◆ EXERCISE PROMPT:
In the entries that follow, find the line containing "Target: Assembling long"; from there, copy every line exactly through the line containing "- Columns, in".

RECORD EXCERPTS: Begin

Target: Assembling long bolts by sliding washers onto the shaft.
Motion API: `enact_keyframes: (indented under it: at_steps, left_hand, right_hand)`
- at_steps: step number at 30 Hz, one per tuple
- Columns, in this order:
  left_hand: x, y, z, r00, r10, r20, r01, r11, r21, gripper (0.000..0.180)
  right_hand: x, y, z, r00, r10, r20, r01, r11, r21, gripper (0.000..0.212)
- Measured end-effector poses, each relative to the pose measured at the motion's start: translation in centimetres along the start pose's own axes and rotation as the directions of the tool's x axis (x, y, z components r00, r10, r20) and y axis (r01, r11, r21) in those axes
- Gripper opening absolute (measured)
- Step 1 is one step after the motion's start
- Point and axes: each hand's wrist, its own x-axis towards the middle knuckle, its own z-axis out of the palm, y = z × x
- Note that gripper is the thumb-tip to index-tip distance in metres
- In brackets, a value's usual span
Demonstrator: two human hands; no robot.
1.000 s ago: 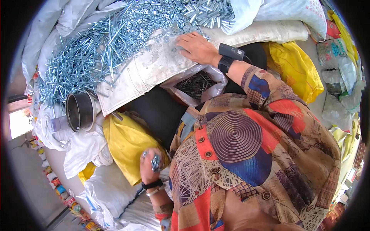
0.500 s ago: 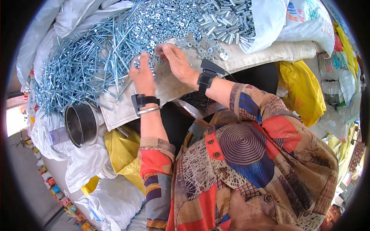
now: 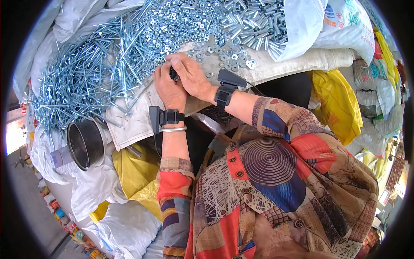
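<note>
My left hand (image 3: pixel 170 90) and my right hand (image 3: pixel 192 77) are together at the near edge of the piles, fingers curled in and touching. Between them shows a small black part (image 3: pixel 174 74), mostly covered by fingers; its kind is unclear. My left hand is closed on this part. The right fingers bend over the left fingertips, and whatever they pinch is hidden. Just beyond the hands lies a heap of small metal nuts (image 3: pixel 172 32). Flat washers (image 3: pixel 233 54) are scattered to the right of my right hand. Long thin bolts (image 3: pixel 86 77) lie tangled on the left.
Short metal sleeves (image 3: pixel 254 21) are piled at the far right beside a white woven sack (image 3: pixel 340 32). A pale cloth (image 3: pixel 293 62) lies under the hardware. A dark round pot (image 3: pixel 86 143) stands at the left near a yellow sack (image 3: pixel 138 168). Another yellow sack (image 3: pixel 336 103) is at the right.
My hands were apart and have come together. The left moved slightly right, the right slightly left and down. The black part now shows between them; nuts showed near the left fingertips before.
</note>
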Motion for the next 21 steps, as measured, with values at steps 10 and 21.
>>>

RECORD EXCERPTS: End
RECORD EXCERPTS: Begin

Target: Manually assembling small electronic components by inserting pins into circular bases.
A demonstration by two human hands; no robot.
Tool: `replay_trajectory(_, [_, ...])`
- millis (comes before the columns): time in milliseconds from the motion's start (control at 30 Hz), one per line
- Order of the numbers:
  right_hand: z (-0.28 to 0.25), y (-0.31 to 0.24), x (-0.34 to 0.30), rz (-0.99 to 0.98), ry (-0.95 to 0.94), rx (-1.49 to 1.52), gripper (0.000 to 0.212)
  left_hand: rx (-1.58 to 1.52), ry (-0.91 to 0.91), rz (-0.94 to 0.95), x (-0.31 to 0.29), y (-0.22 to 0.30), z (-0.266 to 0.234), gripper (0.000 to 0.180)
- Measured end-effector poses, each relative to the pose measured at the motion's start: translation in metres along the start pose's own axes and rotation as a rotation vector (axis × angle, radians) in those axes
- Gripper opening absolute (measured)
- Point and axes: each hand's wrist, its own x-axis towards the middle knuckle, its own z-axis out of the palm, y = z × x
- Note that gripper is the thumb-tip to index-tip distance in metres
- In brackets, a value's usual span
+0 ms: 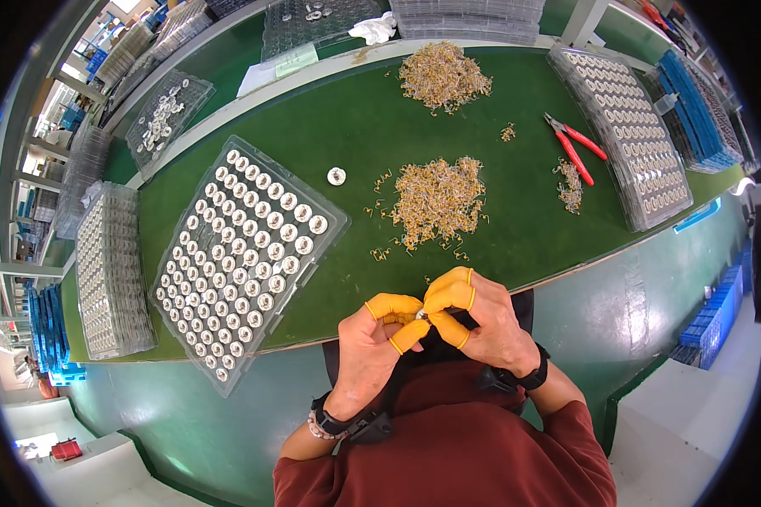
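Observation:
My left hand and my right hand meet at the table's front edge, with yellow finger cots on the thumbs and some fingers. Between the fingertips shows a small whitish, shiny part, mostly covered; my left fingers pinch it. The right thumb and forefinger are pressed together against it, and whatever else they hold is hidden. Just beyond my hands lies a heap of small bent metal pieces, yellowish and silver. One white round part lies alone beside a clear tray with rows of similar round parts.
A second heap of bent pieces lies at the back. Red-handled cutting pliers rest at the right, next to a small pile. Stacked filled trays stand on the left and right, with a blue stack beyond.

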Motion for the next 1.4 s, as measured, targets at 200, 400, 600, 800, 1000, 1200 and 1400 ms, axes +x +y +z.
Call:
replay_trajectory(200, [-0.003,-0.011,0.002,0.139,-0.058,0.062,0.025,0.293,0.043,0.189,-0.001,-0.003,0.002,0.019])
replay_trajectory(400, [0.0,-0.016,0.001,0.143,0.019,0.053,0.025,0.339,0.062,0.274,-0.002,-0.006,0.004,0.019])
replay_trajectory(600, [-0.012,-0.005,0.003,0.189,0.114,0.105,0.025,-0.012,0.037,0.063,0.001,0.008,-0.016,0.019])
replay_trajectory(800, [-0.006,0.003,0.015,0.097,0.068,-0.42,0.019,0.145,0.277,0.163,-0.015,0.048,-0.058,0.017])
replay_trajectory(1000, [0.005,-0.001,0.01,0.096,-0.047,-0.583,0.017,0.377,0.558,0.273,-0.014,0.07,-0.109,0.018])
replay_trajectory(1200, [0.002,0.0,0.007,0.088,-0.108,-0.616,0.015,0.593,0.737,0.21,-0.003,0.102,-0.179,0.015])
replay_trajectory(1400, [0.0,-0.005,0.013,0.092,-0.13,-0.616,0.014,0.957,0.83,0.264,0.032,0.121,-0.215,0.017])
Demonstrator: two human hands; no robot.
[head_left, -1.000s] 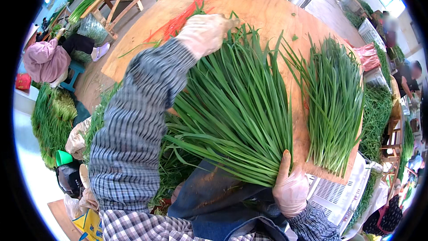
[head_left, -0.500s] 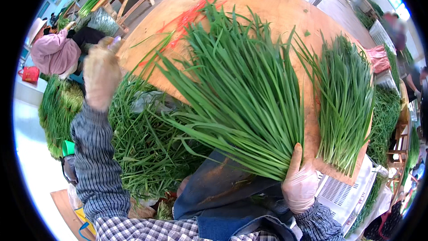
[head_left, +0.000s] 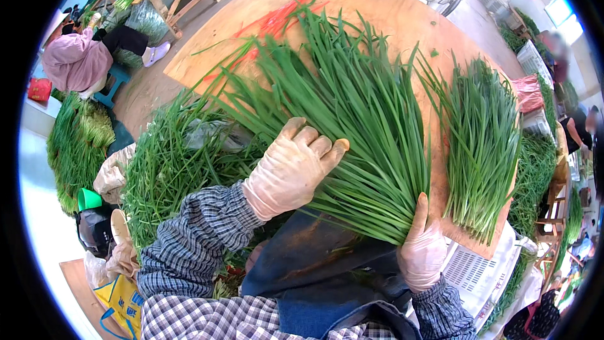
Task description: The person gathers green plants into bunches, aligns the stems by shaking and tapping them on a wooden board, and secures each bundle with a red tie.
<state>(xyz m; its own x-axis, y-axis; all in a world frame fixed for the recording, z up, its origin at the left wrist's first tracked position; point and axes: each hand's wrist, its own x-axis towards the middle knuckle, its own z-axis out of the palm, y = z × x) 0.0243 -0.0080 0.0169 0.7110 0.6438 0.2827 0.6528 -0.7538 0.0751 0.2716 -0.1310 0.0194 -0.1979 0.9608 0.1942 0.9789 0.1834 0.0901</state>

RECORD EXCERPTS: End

◆ EXPECTED ANSWER:
Target: Assembling long bolts by sliding washers onto the shaft.
Motion API: `enact_keyframes: (indented under it: at_steps, left_hand, right_hand)`
- at_steps: step number at 30 Hz, one per tuple
- Columns, in this order:

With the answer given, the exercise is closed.